W ramach artykułowania wrażeń organoleptycznych w przypadku zasilających „trzech koron” pierwsze skrzypce grają dwie dość odległe od siebie składowe. Pierwszą jest oczywista biżuteryjność i prawdziwy przepych konfekcji poczynając od firmowych, prostopadłościennych muf, poprzez połyskliwy granat ochronnej otuliny na topowych wtykach Furutecha – fenomenalnych 50-kach NCF skończywszy. Drugą natomiast jest najdelikatniej rzecz ujmując dyskusyjna ergonomia. Oczywiście zdaję sobie sprawę, że przy półtorametrowym przewodzie, kosztującym tyle co wypasiona wersja ŠKODY Citigo albo Hyundaia i10 zachodzi prawdopodobieństwo graniczące z pewnością, iż jego potencjalny nabywca dysponuje odpowiednio przestronnym lokum, by bez zbytnich alpejskich kombinacji bezstresowo go ułożyć za sprzętem, ale zwykła uczciwość nakazuje mi wspomnieć o pewnym drobiazgu. Otóż Siltech Triple Crown Power charakteryzuje się dość iluzoryczną podatnością na zginanie a gdyby nie obecne pomiędzy mufami a wtykami cieńsze odcinki swoją „wiotkością” byłby w stanie dorównać „pytonom” Bauty. O wadze nawet nie wspominam, bo trzy ( a co, jak szaleć to szaleć a jak testować referencję zasilania to od razu po całości – od ściany po wzmacniacz i źródło) skórzane nesesery z Siltechami ważyły w sumie tyle co niejedna high-endowa integra. Oczywiście trudno uznać to za wadę, gdyż płacąc bądź co bądź okrągłą sumkę możemy mieć przynajmniej pewność, że Edvin Rijnveld w swoich flagowcach nie oszczędzał na monokrystalicznym srebrze, z którego wykonano współosiowo skręcone grube żyły tytułowych przewodów.

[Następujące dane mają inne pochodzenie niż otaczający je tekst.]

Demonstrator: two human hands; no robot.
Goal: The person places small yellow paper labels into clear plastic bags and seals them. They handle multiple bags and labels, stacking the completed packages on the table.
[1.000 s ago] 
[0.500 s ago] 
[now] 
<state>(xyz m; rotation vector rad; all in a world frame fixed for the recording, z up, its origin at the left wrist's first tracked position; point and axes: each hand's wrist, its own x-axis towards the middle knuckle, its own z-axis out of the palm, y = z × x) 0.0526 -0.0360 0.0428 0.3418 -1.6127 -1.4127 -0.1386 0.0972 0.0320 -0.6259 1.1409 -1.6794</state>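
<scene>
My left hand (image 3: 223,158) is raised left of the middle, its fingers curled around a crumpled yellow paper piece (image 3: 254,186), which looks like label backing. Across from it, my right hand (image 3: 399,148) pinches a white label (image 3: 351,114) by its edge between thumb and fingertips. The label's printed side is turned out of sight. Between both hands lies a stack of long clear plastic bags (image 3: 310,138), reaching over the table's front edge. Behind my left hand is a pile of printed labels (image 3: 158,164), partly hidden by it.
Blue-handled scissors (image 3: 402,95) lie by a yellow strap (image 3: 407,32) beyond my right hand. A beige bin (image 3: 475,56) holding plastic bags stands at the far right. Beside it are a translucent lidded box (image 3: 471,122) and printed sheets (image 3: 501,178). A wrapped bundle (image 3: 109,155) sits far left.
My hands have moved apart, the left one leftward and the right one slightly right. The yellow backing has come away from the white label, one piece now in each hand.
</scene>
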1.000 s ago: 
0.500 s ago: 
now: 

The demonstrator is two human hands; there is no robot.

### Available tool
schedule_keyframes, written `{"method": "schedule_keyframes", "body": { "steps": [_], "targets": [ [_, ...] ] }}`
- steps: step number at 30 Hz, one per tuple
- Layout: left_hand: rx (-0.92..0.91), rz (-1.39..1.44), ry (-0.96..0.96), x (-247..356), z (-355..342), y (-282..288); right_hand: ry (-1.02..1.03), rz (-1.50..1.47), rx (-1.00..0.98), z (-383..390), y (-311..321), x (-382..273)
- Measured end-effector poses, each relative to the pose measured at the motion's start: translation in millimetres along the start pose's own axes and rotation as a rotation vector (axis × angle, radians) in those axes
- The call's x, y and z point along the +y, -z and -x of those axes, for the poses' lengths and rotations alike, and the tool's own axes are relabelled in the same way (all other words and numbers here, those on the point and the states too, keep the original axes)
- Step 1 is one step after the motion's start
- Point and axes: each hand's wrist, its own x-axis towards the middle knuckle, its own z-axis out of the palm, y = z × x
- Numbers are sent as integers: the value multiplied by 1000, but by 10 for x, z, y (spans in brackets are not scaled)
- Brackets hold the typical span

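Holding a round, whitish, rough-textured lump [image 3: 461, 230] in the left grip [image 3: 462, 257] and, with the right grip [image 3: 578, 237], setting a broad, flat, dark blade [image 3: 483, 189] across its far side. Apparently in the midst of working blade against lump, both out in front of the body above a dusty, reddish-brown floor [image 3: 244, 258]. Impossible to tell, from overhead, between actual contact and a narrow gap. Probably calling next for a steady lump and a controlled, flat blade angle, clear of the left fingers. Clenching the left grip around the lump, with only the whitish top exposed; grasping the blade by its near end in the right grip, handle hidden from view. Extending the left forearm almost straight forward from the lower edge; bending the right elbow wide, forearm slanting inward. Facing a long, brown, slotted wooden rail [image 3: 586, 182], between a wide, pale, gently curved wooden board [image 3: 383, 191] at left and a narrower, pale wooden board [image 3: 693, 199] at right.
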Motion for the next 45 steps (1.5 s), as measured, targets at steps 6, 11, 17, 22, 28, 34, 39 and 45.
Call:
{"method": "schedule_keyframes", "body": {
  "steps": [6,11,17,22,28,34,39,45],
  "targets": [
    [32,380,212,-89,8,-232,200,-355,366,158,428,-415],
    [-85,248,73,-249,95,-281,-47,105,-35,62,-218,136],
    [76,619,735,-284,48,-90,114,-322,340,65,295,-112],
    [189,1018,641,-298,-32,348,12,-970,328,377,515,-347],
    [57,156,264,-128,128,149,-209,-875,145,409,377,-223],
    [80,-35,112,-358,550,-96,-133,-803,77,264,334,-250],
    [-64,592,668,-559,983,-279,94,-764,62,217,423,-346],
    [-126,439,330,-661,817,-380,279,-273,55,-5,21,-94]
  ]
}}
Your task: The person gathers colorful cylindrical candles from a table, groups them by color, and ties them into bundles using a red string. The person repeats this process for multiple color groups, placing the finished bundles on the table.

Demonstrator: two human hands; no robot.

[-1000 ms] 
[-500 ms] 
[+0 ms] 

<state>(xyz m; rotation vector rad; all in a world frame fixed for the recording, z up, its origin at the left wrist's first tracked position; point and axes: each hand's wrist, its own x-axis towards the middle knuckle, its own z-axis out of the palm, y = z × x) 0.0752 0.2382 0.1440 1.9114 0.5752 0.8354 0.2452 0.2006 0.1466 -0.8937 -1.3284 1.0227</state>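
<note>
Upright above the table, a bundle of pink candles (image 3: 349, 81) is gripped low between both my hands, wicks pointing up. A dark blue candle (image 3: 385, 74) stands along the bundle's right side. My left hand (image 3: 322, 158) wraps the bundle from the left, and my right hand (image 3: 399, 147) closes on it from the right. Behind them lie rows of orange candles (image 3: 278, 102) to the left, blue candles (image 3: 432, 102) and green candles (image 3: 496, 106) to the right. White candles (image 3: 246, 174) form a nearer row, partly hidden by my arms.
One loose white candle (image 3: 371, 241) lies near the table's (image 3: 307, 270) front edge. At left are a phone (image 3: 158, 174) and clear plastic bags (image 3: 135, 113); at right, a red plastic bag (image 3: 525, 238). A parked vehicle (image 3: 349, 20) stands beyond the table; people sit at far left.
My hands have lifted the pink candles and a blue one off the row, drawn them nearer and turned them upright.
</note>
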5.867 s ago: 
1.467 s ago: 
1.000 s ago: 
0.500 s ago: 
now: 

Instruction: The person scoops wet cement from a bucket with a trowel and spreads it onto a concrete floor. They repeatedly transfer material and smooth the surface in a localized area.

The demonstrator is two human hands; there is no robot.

Aha, i jeszcze jedno. O ile w interkonektach końcowe odcinki (za mufami) można było w pewnym stopniu obracać, o tyle kable zasilające owej funkcjonalności zostały pozbawione.
Salonowo – wyjazdowe sesje może i sprawdzają się pod względem towarzysko – rekreacyjnym, jednak merytorycznie dają jedynie przedsmak i co najwyżej blade pojęcie o realnych walorach danego urządzenia, bądź wchodzącego w skład większej całości pojedynczego elementu. Dlatego też mając na koncie odsłuch w salonie dystrybutora, oraz zdecydowanie bardziej miarodajne sesje ze wspomnianym systemem marzeń byłem bardzo ciekaw, jak Triple Crowny sprawdzą się może nie solo, gdyż dysponowaliśmy trzema sztukami, co w tercecie i to niekoniecznie egzotycznym. Zamiast jednak pozwolić im od razu wyłożyć wszystkie karty na stół postanowiłem nad wyraz wysublimowane doznania sobie niespiesznie dozować, powoli acz systematycznie ową dawkę zwiększając. Dlatego też pierwszy Siltech pojawił się między ścianą a listwą, kolejny powędrował z listwy do wzmacniacza a prawdziwą wisienką (choć fani piłki kopanej ostatnimi czasy preferują truskawki) na torcie okazał się trzeci, zaimplementowany w odtwarzaczu.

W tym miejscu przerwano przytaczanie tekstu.